Salsa Picks Up the Pace
Americans are taking the heat, and loving it. They're eating more salsa than ketchup. A Monitor taste panel rates six leading national brands.
Hot. Spicy. Tomatoey. It's salsa, the zesty Tex-Mex treat that has won over America's palates. Store-bought salsas like Ortega, Old El Paso, Chi-Chi's, and Tostitos are competing for a large and expanding market. But which brand is best?
Eleven Monitor tasters, armed with big bags of tortilla chips and cups of water to cool their gullets, recently put six of the best-known national brands to the test.
The six (all medium hot) were similar in many ways. They each combined tomato paste, onions, green chiles or jalapeo peppers, vinegar, and salt.
Some added their own special touches like chunky tomatoes, green bell peppers, red jalapeo peppers, or cilantro.
The contest was extremely close, and panelists, unlike those in previous Monitor taste tests, were sharply divided.
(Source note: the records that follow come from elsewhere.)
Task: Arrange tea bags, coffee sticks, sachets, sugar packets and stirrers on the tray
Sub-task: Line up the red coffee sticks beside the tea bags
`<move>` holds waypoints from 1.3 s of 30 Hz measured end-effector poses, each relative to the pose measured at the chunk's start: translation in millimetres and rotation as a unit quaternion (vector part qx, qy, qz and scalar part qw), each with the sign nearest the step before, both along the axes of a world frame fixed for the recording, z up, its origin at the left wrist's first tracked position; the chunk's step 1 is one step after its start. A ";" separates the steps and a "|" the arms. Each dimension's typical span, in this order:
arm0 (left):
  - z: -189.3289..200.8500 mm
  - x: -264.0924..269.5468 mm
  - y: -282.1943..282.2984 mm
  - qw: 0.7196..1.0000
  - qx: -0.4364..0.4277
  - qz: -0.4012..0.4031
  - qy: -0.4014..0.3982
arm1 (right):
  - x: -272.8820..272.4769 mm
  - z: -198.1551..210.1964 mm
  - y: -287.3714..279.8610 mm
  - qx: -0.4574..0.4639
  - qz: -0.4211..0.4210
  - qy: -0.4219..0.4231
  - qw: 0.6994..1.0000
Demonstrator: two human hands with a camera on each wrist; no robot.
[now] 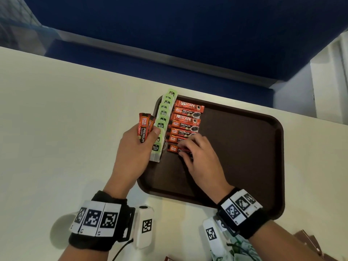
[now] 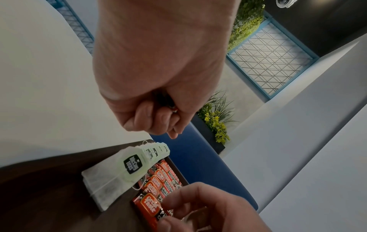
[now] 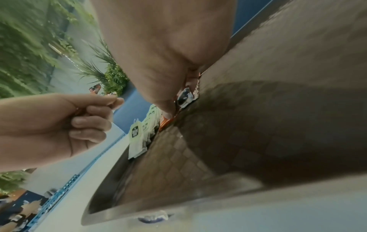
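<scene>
A brown tray [image 1: 244,147] lies on the white table. Along its left edge runs a column of green-tagged tea bags [image 1: 162,117], and beside it a column of red coffee sticks [image 1: 185,119]. My left hand [image 1: 148,136] hovers over the tray's left edge and grips two red coffee sticks [image 1: 144,127] upright. My right hand [image 1: 185,150] pinches the nearest coffee stick [image 1: 174,148], which lies flat on the tray. In the left wrist view my left hand [image 2: 158,116] is curled above the tea bags [image 2: 132,164]. In the right wrist view my right hand [image 3: 168,109] presses down on the tray [image 3: 258,125].
A white cup [image 1: 60,230] stands under my left wrist at the near left. A green-patterned wrapper [image 1: 237,249] and brown packets [image 1: 308,240] lie at the near right. A blue bench [image 1: 169,34] sits beyond the table's far edge.
</scene>
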State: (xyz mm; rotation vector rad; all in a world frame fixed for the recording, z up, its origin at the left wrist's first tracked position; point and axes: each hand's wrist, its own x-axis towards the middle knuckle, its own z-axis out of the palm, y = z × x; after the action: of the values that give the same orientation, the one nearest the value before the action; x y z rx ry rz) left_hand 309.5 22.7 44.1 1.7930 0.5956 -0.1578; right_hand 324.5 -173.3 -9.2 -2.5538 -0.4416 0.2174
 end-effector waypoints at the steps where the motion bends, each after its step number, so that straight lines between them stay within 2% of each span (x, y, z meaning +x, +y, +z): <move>1: 0.3 -0.2 0.2 1.000 -0.002 0.002 -0.001 | 0.8 -2.0 0.9 -0.018 0.003 -0.015 1.000; 7: 0.8 -1.4 1.4 1.000 -0.007 0.011 0.003 | 5.3 -10.6 1.7 -0.064 0.025 -0.071 0.995; 14: 0.2 -0.4 2.1 1.000 -0.008 0.013 0.006 | 7.6 -9.7 5.7 -0.065 0.035 -0.072 0.995; 17: -0.3 1.3 1.8 1.000 -0.004 0.002 0.016 | 9.7 -4.6 3.8 -0.025 0.005 -0.056 0.998; 20: 1.0 3.7 -2.6 0.999 -0.014 -0.033 0.036 | 16.1 7.8 1.2 0.095 -0.061 -0.008 0.994; 22: 2.7 4.4 -8.7 0.996 -0.037 -0.071 0.047 | 21.7 21.7 0.5 0.209 -0.099 0.070 0.970; 24: 4.4 4.5 -15.3 0.991 -0.055 -0.115 0.043 | 25.3 37.0 2.1 0.312 -0.111 0.184 0.925; 26: 6.8 4.7 -21.3 0.985 -0.065 -0.159 0.028 | 25.3 47.7 3.7 0.364 -0.117 0.270 0.884; 27: 8.4 5.1 -23.6 0.983 -0.067 -0.171 0.023 | 24.8 50.9 4.0 0.374 -0.122 0.286 0.873; 32: 9.9 5.8 -20.7 0.987 -0.058 -0.147 0.001 | 25.5 52.9 -4.2 0.401 -0.189 0.239 0.864; 36: 5.5 4.7 -14.8 0.994 -0.043 -0.104 -0.008 | 20.4 48.0 -10.0 0.461 -0.249 0.244 0.816; 39: 3.3 4.2 -14.2 0.995 -0.055 -0.082 -0.011 | 18.5 48.8 -10.8 0.535 -0.263 0.284 0.751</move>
State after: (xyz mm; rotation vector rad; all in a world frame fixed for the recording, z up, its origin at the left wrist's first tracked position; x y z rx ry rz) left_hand 313.8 8.5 47.5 1.7333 0.4150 -0.2783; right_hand 343.0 -184.1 39.6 -1.2716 0.3443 0.3709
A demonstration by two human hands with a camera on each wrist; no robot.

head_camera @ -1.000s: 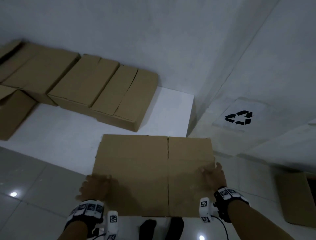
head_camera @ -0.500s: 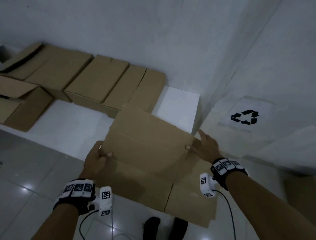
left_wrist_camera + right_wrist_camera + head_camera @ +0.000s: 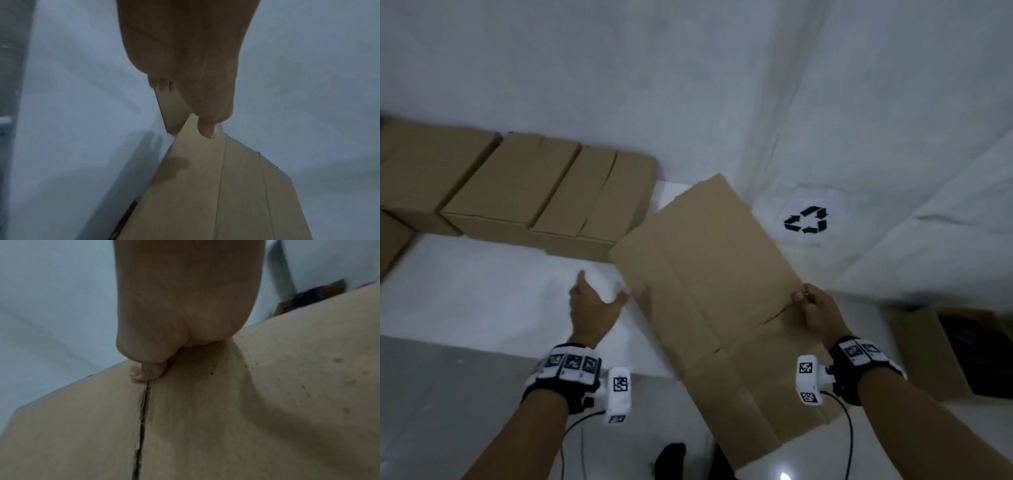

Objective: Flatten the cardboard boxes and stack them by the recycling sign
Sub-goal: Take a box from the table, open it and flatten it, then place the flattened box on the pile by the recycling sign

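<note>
A flattened brown cardboard box (image 3: 715,284) is held tilted above the floor, its far corner pointing at the wall beside the black recycling sign (image 3: 806,219). My right hand (image 3: 815,308) pinches its right edge, thumb on top by a slit (image 3: 144,402) in the right wrist view. My left hand (image 3: 594,305) is at the sheet's left edge with straight fingers, and only the thumb reaches the cardboard (image 3: 205,194). Several unflattened boxes (image 3: 517,192) stand in a row along the back wall.
An open box (image 3: 941,353) with dark contents sits on the floor at the right. White sheeting covers the walls and the floor by the sign. Grey tiles lie in front. My dark shoes (image 3: 671,459) are under the sheet's near end.
The sheet has come up off the floor and swung right toward the sign. My left hand has let go of its left edge and opened. My right hand keeps its grip.
</note>
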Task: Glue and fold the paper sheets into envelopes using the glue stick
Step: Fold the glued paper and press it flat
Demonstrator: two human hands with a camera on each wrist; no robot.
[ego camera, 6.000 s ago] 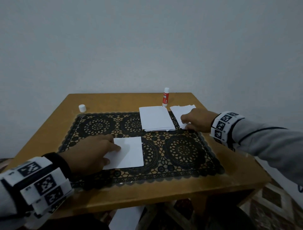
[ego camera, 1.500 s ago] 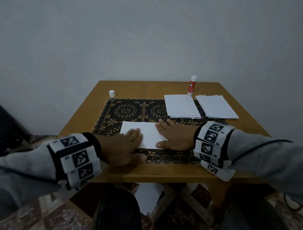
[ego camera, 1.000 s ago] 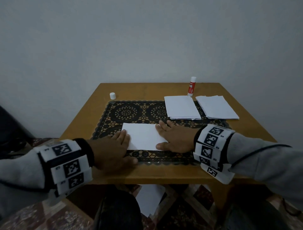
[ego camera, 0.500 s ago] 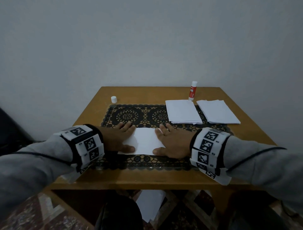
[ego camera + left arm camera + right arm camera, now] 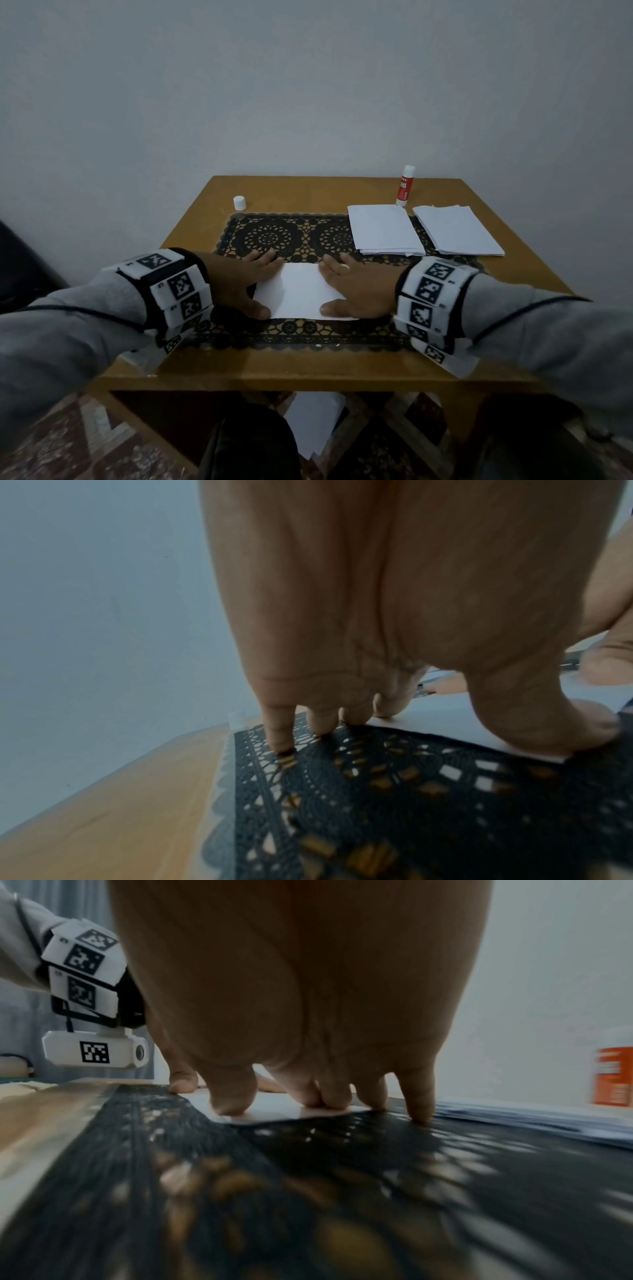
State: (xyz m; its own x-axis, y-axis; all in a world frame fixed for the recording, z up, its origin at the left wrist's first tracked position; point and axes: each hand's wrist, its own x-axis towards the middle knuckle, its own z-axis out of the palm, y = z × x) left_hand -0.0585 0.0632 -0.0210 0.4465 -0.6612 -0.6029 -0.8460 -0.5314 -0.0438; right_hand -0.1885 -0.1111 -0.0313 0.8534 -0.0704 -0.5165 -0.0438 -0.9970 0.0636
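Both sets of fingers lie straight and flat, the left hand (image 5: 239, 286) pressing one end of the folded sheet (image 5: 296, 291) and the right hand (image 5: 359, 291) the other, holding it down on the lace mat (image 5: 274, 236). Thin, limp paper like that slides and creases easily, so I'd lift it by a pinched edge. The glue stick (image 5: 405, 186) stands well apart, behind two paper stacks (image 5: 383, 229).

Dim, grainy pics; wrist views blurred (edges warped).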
Five of the six brands got at least one first-place vote.
When all the ballots were tallied, however, the winner by a slim margin was Pace "thick-and-chunky" style.
Right behind Pace were Old El Paso (second), Ortega and Newman's Own (tied for third), and Tostitos (fifth).
One thing the panelists did agree on was that Chi-Chi's was the least flavorful. Eight out of 11 panelists put it in last place. The other three put it next to last.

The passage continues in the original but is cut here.